There is also innuendo — SUNY Stony Brook, where I went to college, he intones, has ties to the NSA; I don’t know if that is true, or how it is relevant, and I have no such ties. There are, once again, too many sloppy mistakes to address — ie, Shellenberger correctly notes that I did work for the Senate on Russia, then name-checks Adam Schiff, recently a Twitter files villain, who I have never done work for and who is not a Senator. Finally, Shellenberger has begun escalating into personal grievances: calling me a “snob”; speculating about whether I’m a good mom; saying he could tell that I “felt like [I] was an expert on climate”, that I thought I knew more than him despite his years of research (we never discussed climate; I don’t know much about it).
Smears like this, which throw dozens of little insinuations together, are often effective because it takes an order of magnitude more effort to refute bullshit than to put it out, and the audience often doesn’t see, or doesn’t trust, the rebuttal.
So in this post I’m publishing our full WhatsApp chat, and a wide-ranging January interview that I agreed to do with him (long version | abridged by him). It focused on content moderation and the Twitter Files; he pulled things from it in his Congressional testimony, put some of it into novel contexts, but never released it. The messages and interviews provide a view into not only our interaction, but my actual opinions about moderation and free expression.

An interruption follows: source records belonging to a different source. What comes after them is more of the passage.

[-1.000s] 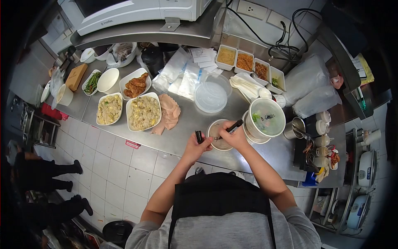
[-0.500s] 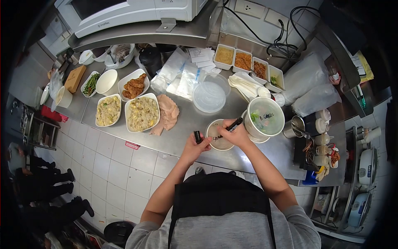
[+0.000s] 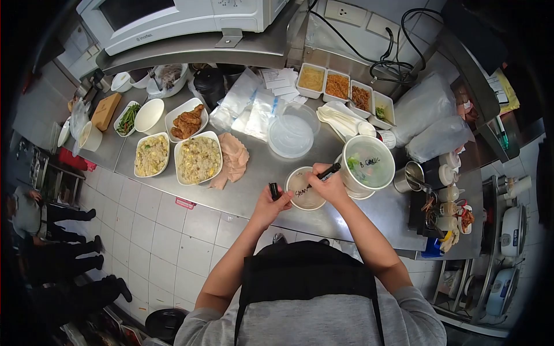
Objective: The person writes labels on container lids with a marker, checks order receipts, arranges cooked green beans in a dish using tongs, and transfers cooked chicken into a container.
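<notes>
Black marker (image 3: 328, 170) is slanting over the round lid (image 3: 304, 202), right hand (image 3: 330, 183) is gripping the marker with closed fingers, left hand (image 3: 273, 207), fingers bent, is holding a dark cap (image 3: 274, 190) left of the lid, lettered tub (image 3: 369, 162) is standing right of the lid.

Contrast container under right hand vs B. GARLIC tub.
The container looks tan; the B. GARLIC tub shows green inside. The tub appears larger than the container. The right hand partly covers the container; the tub's lettering is fully exposed. Both are round with black lettering on top.
</notes>
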A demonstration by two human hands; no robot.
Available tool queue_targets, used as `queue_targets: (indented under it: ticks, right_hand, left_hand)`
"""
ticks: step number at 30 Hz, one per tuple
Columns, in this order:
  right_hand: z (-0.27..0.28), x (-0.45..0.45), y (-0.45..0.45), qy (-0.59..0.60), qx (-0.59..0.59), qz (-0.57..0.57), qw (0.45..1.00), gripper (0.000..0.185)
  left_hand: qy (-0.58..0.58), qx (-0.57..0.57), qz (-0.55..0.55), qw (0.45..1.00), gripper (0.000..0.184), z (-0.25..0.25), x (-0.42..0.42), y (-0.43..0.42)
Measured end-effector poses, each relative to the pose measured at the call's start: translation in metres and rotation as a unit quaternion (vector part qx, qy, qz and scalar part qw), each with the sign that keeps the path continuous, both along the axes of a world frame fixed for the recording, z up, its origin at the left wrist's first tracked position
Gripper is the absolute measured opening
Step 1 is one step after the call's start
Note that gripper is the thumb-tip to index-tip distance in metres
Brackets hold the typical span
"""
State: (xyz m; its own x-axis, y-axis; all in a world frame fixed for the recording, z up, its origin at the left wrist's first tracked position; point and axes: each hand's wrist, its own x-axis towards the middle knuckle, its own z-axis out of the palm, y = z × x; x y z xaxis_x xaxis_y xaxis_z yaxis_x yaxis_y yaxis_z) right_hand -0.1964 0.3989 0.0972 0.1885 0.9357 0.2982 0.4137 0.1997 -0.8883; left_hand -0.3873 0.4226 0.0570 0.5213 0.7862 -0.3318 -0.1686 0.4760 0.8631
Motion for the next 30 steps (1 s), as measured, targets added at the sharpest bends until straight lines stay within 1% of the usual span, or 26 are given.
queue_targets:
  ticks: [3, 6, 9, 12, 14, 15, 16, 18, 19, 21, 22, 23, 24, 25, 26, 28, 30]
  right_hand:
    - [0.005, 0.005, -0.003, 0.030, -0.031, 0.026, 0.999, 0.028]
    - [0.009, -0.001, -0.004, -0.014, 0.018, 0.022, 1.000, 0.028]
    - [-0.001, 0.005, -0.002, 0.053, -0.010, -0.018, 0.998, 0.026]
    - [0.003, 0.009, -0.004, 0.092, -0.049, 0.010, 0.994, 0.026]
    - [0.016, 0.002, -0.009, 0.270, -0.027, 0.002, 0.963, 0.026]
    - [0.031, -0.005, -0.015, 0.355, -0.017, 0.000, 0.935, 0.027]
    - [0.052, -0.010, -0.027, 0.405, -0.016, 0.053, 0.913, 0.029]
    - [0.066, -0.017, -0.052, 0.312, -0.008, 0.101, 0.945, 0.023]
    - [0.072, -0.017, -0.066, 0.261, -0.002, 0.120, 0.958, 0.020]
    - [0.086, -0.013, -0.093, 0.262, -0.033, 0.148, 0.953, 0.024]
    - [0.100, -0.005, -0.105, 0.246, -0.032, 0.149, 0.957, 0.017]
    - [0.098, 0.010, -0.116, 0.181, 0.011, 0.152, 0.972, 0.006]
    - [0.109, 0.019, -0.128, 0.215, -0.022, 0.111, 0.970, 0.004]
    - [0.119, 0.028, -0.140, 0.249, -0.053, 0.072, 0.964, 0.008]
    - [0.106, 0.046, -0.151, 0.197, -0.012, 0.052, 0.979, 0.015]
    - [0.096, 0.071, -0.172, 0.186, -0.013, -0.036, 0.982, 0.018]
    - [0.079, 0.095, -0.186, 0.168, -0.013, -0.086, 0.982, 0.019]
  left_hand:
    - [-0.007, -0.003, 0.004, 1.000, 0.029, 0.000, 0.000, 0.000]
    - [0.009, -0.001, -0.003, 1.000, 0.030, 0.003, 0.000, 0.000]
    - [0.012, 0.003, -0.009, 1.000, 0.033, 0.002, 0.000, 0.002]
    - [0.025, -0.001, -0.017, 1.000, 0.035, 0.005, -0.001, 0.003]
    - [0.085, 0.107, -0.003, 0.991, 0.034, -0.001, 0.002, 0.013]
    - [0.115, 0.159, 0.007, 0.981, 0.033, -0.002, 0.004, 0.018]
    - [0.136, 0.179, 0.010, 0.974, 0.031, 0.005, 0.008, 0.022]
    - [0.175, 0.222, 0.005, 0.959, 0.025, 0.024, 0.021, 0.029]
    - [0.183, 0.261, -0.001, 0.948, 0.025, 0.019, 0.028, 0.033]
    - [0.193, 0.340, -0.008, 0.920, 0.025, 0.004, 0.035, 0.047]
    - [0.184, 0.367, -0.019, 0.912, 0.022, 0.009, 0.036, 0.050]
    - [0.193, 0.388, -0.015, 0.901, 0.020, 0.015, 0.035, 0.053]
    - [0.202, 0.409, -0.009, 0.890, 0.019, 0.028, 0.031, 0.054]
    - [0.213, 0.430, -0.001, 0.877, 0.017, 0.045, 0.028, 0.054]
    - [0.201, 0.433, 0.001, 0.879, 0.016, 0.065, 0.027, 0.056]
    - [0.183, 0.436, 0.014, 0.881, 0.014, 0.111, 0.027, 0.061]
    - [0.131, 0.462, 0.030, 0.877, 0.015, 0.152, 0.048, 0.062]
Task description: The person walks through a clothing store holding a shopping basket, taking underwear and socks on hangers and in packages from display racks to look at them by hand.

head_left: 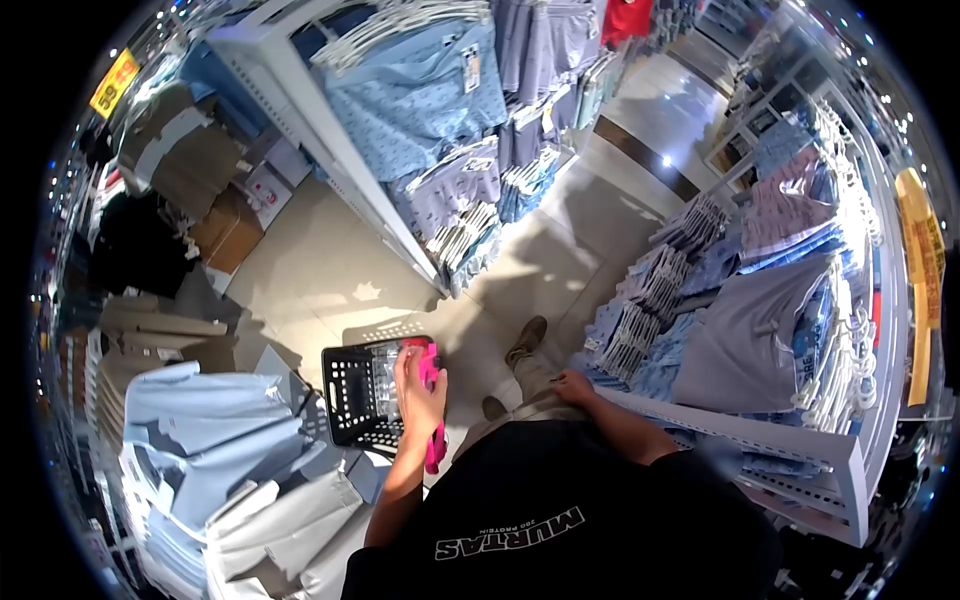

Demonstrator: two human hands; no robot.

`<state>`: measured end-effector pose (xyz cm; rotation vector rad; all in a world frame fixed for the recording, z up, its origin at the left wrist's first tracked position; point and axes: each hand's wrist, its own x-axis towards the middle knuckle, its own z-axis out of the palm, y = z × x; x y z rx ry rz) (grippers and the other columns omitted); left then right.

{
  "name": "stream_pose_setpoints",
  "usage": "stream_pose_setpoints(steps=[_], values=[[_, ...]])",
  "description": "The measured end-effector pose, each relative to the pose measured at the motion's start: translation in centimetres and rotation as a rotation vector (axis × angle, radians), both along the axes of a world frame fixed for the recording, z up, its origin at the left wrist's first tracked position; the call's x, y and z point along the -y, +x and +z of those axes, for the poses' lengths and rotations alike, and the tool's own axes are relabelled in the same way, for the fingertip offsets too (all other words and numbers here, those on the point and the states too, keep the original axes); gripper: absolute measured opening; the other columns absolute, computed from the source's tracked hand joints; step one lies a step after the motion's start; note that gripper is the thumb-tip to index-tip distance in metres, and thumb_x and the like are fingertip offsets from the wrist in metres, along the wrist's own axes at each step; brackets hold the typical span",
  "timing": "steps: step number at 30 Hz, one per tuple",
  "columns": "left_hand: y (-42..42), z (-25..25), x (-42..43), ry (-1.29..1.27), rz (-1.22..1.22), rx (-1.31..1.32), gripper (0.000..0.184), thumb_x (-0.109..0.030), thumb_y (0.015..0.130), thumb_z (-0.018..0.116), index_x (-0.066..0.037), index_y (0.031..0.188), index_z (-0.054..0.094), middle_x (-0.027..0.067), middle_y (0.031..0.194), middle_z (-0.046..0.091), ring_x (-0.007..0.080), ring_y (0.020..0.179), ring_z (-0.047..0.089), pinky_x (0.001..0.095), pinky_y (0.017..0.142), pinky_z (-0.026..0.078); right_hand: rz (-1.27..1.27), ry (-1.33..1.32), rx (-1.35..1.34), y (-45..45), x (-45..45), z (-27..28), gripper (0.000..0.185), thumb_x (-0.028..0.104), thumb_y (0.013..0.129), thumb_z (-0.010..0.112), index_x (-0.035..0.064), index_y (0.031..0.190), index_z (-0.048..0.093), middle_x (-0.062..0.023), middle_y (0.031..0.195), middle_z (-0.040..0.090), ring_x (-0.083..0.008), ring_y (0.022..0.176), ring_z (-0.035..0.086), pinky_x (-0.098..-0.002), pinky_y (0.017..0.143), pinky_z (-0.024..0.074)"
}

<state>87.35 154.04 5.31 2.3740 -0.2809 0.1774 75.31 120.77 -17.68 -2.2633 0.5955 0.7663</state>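
My left hand (pixel 418 395) is closed around the bright pink handle (pixel 436 455) of a black shopping basket (pixel 345 432). The basket has a grid of holes in its walls and hangs at my left side. Inside it are clear plastic items (pixel 383 375), partly covered by my fingers; their kind is hard to make out. Beside my right thigh hangs my right hand (pixel 573 387), its fingers curled in, with nothing visible in them. It is close to the front edge of a white clothing rack (pixel 720 432).
On the right, grey and blue garments (pixel 750 335) hang on white hangers. A white rack ahead carries light blue patterned shorts (pixel 420 105). Blue shirts (pixel 205 430) and beige ones hang on the left, near a cardboard box (pixel 226 232). A tiled aisle (pixel 600 210) runs ahead between the racks.
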Motion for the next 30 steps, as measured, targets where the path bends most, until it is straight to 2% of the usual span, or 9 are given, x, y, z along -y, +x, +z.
stream_pose_setpoints(steps=[4,7,9,15,16,23,26,27,30], values=[[4.5,-1.0,1.6,0.123,-0.038,-0.118,0.037,-0.023,0.086,0.07,-0.001,0.116,0.066,0.0215,0.131,0.054,0.0356,0.119,0.055,0.0396,0.101,0.044,0.054,-0.039,-0.041,4.8,0.8,-1.5,0.044,0.033,0.077,0.065,0.0116,0.116,0.068,-0.014,0.117,0.067,-0.0302,0.112,0.062,-0.0409,0.098,0.0479],[6.9,1.0,3.3,0.002,-0.055,-0.628,0.039,-0.025,0.086,0.071,-0.001,0.116,0.064,0.0194,0.114,0.066,0.0322,0.107,0.064,0.0387,0.093,0.049,-0.013,-0.001,-0.037,9.1,2.0,-0.8,0.045,0.035,0.078,0.065,0.0112,0.116,0.067,-0.0125,0.118,0.067,-0.0291,0.114,0.062,-0.0416,0.098,0.0482],[7.8,-4.2,1.4,0.053,-0.136,-0.647,0.043,-0.032,0.087,0.07,-0.001,0.117,0.063,0.0178,0.103,0.07,0.0314,0.095,0.069,0.0383,0.085,0.053,-0.063,0.066,-0.026,12.5,3.8,0.2,0.044,0.036,0.078,0.067,0.0108,0.115,0.067,-0.0122,0.117,0.068,-0.0289,0.114,0.062,-0.0416,0.097,0.0488],[10.8,-6.2,3.1,0.025,-0.242,-0.863,0.048,-0.033,0.086,0.072,0.001,0.118,0.062,0.0195,0.101,0.071,0.0278,0.092,0.07,0.0352,0.082,0.054,-0.113,0.127,0.1,20.8,9.2,-0.1,0.039,0.033,0.079,0.066,0.0108,0.11,0.068,-0.016,0.106,0.07,-0.033,0.105,0.065,-0.041,0.093,0.0504],[11.2,-7.0,3.1,0.026,-0.205,-0.872,0.044,-0.031,0.086,0.073,0.004,0.112,0.064,0.0161,0.097,0.073,0.0202,0.088,0.07,0.0303,0.078,0.053,-0.16,0.133,0.123,21.8,10.1,-0.1,0.039,0.033,0.079,0.066,0.0103,0.11,0.068,-0.0162,0.106,0.07,-0.0334,0.105,0.065,-0.0414,0.093,0.0505],[17.9,-24.2,-3.5,-0.076,-0.302,-1.167,0.044,-0.042,0.09,0.062,0.0,0.098,0.071,0.0088,0.083,0.07,0.012,0.075,0.061,0.0311,0.069,0.048,-0.355,0.105,0.211,21.7,16.1,-3.9,0.034,0.03,0.078,0.064,0.0072,0.103,0.068,-0.0171,0.101,0.07,-0.0361,0.1,0.065,-0.0437,0.087,0.0518],[22.0,-24.8,0.6,0.606,-0.533,-0.78,0.04,-0.037,0.092,0.055,0.0,0.091,0.069,0.0113,0.073,0.065,0.0151,0.075,0.06,0.0334,0.07,0.047,-0.446,0.105,0.633,18.2,17.4,-8.9,0.029,0.029,0.079,0.067,0.0072,0.098,0.068,-0.0165,0.095,0.07,-0.0352,0.095,0.066,-0.0432,0.084,0.0525],[23.3,-25.1,2.1,0.798,-0.562,-0.712,0.038,-0.035,0.091,0.055,0.0,0.089,0.069,0.0117,0.072,0.064,0.0158,0.075,0.06,0.034,0.07,0.047,-0.495,0.084,0.498,17.7,18.0,-6.8,0.029,0.029,0.078,0.068,0.0072,0.098,0.068,-0.0166,0.096,0.07,-0.0348,0.095,0.066,-0.0428,0.084,0.0525],[27.7,-23.7,9.6,0.388,-0.548,-0.533,0.023,-0.021,0.089,0.061,0.001,0.088,0.07,0.0149,0.084,0.072,0.0254,0.077,0.067,0.039,0.07,0.05,-0.628,0.052,0.187,16.2,18.9,-3.1,0.032,0.028,0.075,0.07,0.0062,0.099,0.069,-0.0174,0.099,0.069,-0.0344,0.096,0.066,-0.0421,0.084,0.0523]])
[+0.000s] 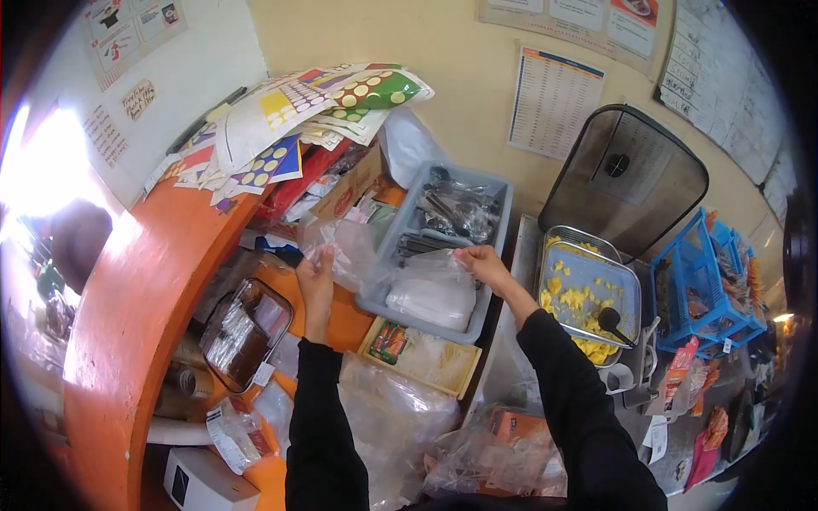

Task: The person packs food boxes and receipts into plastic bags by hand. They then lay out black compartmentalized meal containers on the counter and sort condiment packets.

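Note:
My left hand (317, 285) has its fingers closed on a clear plastic bag (345, 251), which hangs crumpled beside the grey tub. Over the tub's right side, my right hand (486, 266) pinches the edge of thin clear plastic (434, 261). Whether both hands hold one and the same bag I cannot tell. Below them, the grey tub (497, 319) holds a stack of clear bags (430, 300) in its near part and dark plastic cutlery (456, 209) in its far part. In front of the tub lies a shallow wooden box (426, 349) with small green-and-red packets.
An orange counter (119, 358) curves along the left, with printed papers (281, 119) piled on it. A glass tray (247, 332) sits at lower left. To the right are a tray of yellow pieces (588, 289) with a black ladle (612, 321) and a blue basket (707, 281).

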`<state>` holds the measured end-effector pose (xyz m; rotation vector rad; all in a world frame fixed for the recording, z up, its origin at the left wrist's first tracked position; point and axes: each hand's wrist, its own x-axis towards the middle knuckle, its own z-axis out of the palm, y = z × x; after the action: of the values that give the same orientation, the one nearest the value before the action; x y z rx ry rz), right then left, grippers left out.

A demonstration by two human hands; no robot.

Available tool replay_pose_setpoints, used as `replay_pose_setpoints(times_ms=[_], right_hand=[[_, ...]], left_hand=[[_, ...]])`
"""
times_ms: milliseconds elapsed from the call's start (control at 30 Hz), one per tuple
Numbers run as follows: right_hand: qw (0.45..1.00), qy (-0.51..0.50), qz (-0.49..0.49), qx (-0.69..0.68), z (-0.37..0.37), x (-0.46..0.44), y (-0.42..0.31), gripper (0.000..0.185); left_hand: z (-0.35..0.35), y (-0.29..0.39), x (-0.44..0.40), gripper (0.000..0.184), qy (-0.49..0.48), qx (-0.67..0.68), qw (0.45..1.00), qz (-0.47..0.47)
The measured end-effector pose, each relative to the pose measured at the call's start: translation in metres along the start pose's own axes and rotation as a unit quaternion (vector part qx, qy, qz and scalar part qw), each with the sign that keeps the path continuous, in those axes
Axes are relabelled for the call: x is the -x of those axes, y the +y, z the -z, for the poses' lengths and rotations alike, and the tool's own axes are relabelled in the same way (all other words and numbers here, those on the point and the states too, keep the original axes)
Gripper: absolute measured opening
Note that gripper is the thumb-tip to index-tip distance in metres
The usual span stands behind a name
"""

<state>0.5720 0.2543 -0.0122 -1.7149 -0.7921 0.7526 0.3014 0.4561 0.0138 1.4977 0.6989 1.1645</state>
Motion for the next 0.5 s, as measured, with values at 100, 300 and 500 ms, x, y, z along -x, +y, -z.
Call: replay_pose_setpoints(times_ms=[100, 300, 500], right_hand=[[0.951, -0.061, 0.095, 0.288, 0.003, 0.004, 0.004, 0.012], [0.932, -0.004, 0.077, 0.354, -0.01, 0.018, -0.014, 0.02], [0.987, 0.029, -0.04, 0.153, -0.022, -0.003, 0.004, 0.057]], left_hand=[[-0.001, 0.004, 0.005, 0.021, -0.021, -0.039, 0.999, -0.001], [-0.012, -0.001, 0.016, 0.019, -0.114, -0.12, 0.986, -0.01], [-0.032, 0.0, 0.018, 0.021, 0.021, -0.084, 0.994, -0.064]])
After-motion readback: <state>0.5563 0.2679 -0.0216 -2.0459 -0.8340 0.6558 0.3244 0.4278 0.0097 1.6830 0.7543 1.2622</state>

One of the strangest parts of this situation is that despite being in regular, good-faith contact for two months, Shellenberger — who identifies as a journalist — never asked me about these ‘undisclosed CIA ties’ or ‘millions of censored tweets’ or other accusations he presented as fact. Misrepresenting opponents, turning them into caricatures, claiming they hold opinions they don’t, and ascribing false actions to them is counter to having productive debate about important issues. It does, however, likely have a positive impact on Substack subscriptions.